Nog zo’n mooie verbinding is er met Slava, een Letse fysicus die weer bevriend is met mijn zus, die in Cambridge woont. Kris kras van het oude naar het nieuwe Europa, dus. Slava neemt ons mee naar een middeleeuwse kelder, waar op gezette tijden boeken op z’n Harry Potters bewegen en Lourens een kleine hartverzakking krijgt wanneer een oude geest in het kastje achter hem aan de kettingen rammelt. De serveerster in klederdracht en perfect Engels laat ons naast een verzameling exclusieve bonbons ook nog een aantal goocheltrucs zien, met een wegvliegende vlinder uit een oud boek als climax. Terug naar Slava, want hij neemt ons mee in een razend interessant gesprek over Letse geschiedenis, politiek, wetenschap en filosofie. Zijn enthousiasme en positieve inborst maken hem tot een zeer innemende man. Hij is een graag geziene gast op de Letse tv, maar hij werkt alleen mee aan datgene wat hem nauw aan het hart gaat. Gelukkig voor ons is hij ook begaan met ons project. Hij neemt uitvoerig de tijd om antwoord te geven op al onze vragen. Ook hij wijst op de moeilijke verhouding van het volk met politieke autoriteit, dus ook met Brussel. Een dag eerder zei Rise al: “I love my land, but I don’t love my country”. Met country bedoelt hij de staat, die sinds jaar en dag wordt gewantrouwd. Tientallen jaren van Sovjetoverheersing en het leven in een systeem dat een leugen was, maakt dat er nog heel wat tijd overheen moet gaan voordat het vertrouwen is hersteld. Als dat al gebeurt. Maar Slava bekijkt het met een optimistische inslag. Europa bekent voor hem in elk geval heel veel. Het heeft voor hem deuren geopend en hij staat nu in contact met wetenschappers over het hele continent en daarbuiten. De Letse onafhankelijkheid en de aansluiting met Europa was een “window of opportunity”. De geschiedenis was het Letse volk na eeuwen van knecht-zijn, voor het eerst goed gezind. Hij koestert de dag dat hij als twaalfjarig jongentje in de keuken samen met zijn oma voor het eerst naar een niet Russische radio luisterden en de oma de woorden “Gorbatsjov is no more, Sovjet Union is no more”, telkens herhaalde. Twee duizend kilometer verderop zag ik de beelden van een zingende menigte van Vilnius naar Tallinn op tv. Peuter Lourens zette zijn eerste stappen op het Friese platteland. De Sovjet-Unie was inderdaad no more en de Baltische staten waren geboren.

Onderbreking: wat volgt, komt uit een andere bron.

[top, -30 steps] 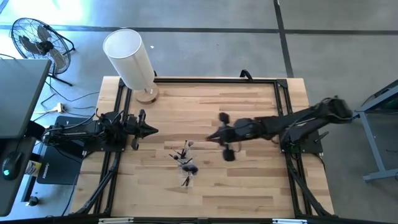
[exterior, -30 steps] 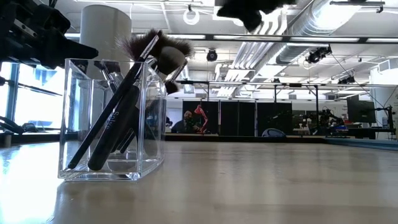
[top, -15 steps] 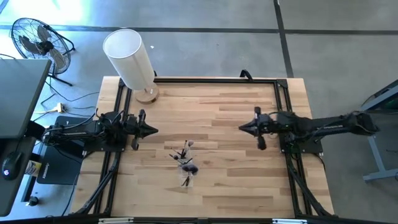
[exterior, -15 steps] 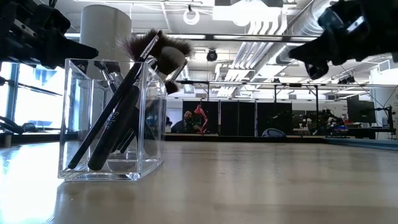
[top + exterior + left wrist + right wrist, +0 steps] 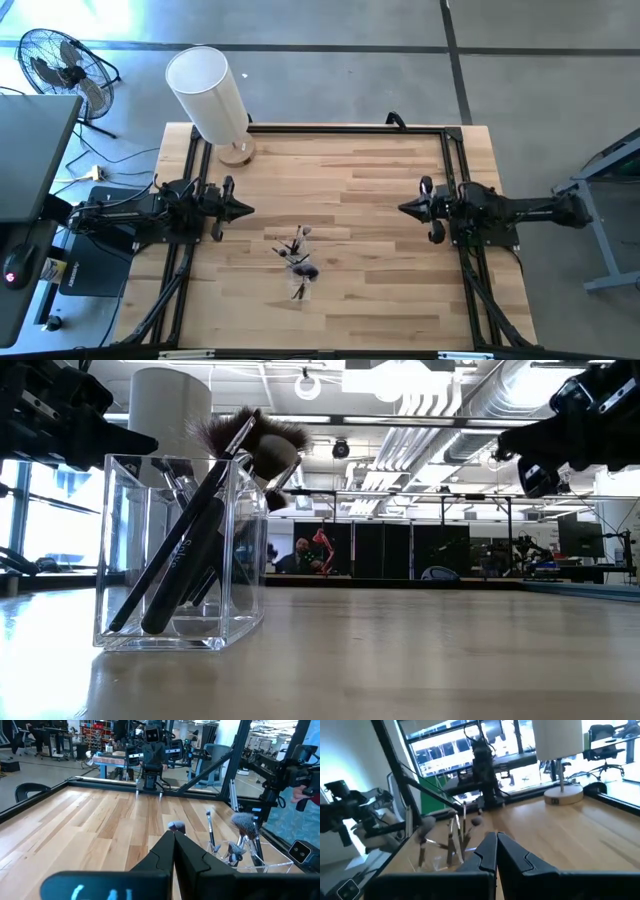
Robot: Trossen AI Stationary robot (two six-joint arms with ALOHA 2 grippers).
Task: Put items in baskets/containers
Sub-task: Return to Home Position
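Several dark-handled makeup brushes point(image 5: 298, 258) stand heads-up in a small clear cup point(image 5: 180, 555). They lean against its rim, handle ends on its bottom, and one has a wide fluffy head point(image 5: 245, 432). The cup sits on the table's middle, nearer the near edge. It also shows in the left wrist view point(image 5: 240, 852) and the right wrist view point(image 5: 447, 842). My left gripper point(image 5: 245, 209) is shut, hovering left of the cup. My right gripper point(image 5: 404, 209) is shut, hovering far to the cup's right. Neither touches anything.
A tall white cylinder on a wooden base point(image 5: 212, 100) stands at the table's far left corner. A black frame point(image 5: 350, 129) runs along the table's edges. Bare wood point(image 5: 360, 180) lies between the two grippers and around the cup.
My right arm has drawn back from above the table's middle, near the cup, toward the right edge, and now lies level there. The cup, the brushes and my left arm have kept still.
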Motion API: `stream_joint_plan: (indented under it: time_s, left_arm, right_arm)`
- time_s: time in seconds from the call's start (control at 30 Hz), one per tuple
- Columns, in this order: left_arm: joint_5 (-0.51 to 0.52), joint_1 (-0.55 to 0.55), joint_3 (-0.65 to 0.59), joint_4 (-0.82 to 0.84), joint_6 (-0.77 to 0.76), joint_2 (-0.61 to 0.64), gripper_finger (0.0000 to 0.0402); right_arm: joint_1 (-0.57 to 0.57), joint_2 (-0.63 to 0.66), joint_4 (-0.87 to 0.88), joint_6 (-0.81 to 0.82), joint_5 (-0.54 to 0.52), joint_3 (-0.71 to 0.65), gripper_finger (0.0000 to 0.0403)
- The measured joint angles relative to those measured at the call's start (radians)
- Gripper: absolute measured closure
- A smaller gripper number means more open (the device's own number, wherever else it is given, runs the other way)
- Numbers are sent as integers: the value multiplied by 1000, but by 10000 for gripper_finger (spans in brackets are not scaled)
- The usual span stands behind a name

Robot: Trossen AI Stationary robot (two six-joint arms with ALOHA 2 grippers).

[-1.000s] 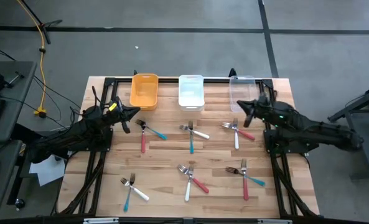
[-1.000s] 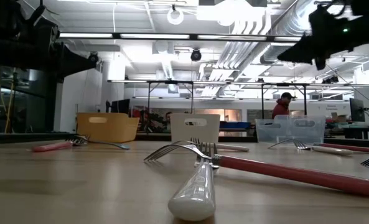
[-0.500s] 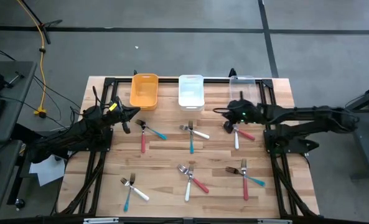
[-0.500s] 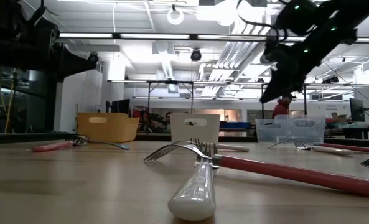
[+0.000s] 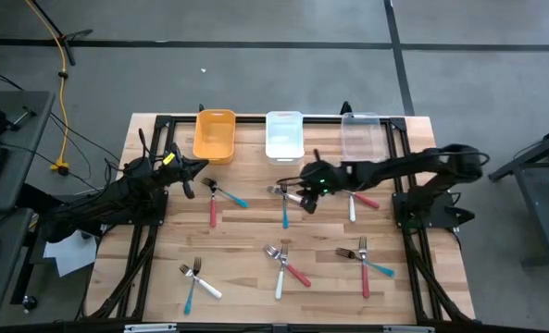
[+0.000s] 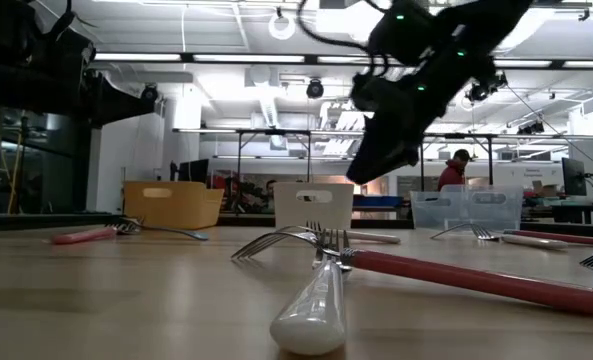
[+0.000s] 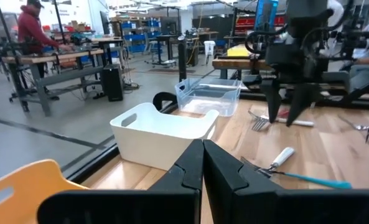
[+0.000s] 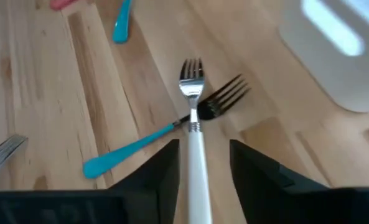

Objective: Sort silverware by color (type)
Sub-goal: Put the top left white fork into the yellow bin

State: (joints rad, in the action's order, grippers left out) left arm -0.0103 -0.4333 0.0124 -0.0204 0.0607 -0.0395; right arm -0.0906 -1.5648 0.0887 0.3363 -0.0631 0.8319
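Small forks with red, teal or white handles lie in crossed pairs on the wooden table (image 5: 255,231). My right gripper (image 5: 302,195) hangs open, slanting down over the middle far pair. That pair is a white-handled fork (image 8: 193,118) lying across a teal-handled fork (image 8: 131,149). In the right wrist view the fingers stand on either side of the white handle. The low view shows the right gripper (image 6: 379,163) well above the tabletop. My left gripper (image 7: 203,163) waits shut and level at the far left.
An orange bin (image 5: 215,135), a white bin (image 5: 284,137) and a clear bin (image 5: 361,138) stand in a row along the far edge. Other fork pairs lie at the far left (image 5: 222,197), far right (image 5: 353,197) and along the near side (image 5: 286,265).
My right gripper has swung from the far right corner toward the table's middle, sinking and tipping downward over the white and teal fork pair. In the low view its tip now looks wider than before. No fork has moved.
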Motion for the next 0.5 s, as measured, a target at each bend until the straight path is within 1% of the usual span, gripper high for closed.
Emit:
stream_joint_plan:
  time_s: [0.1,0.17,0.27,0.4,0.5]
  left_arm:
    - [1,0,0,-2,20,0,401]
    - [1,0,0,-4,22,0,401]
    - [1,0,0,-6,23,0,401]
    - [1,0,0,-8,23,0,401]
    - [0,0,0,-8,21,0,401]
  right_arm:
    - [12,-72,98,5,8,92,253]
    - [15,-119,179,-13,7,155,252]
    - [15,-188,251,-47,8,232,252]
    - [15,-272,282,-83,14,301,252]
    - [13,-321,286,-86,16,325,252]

We ontmoeten Slava later op de avond nogmaals in een andere kelder (wellicht is hij op zijn best zonder daglicht) waar hij samen met de Sceptical Society of Latvia heeft afgesproken. Dat is iets minder spannend dan het klinkt. Het zijn vooral faculteitsgenoten en studenten die informeel samen komen om een drankje te doen. Wat ze als society vooral doen is het ontkrachten van hedendaagse mythes. Bijvoorbeeld over voeding en geneesmiddelen. En Slava ondersteunt hen waar hij kan. De ontmoeting is een mooi contrast met het iets meer hedonistisch gezelschap van de dag ervoor en kunnen we met recht zeggen dat we Riga ten volle hebben ervaren.
Het wordt inmiddels een bekend ritueel: Ergens helemaal induiken en weer weg. Telkens als we een stad of plek achter ons laten bekruipt ons een gevoel van melancholie. Hamburg, Poznan, Warschau, de overnachtingen in de natuur. Ook Riga hebben we in het hart gesloten, misschien wel het meest van allemaal, maar het voorlopige einddoel Estland is in zicht. Dus Tallinn, here we come!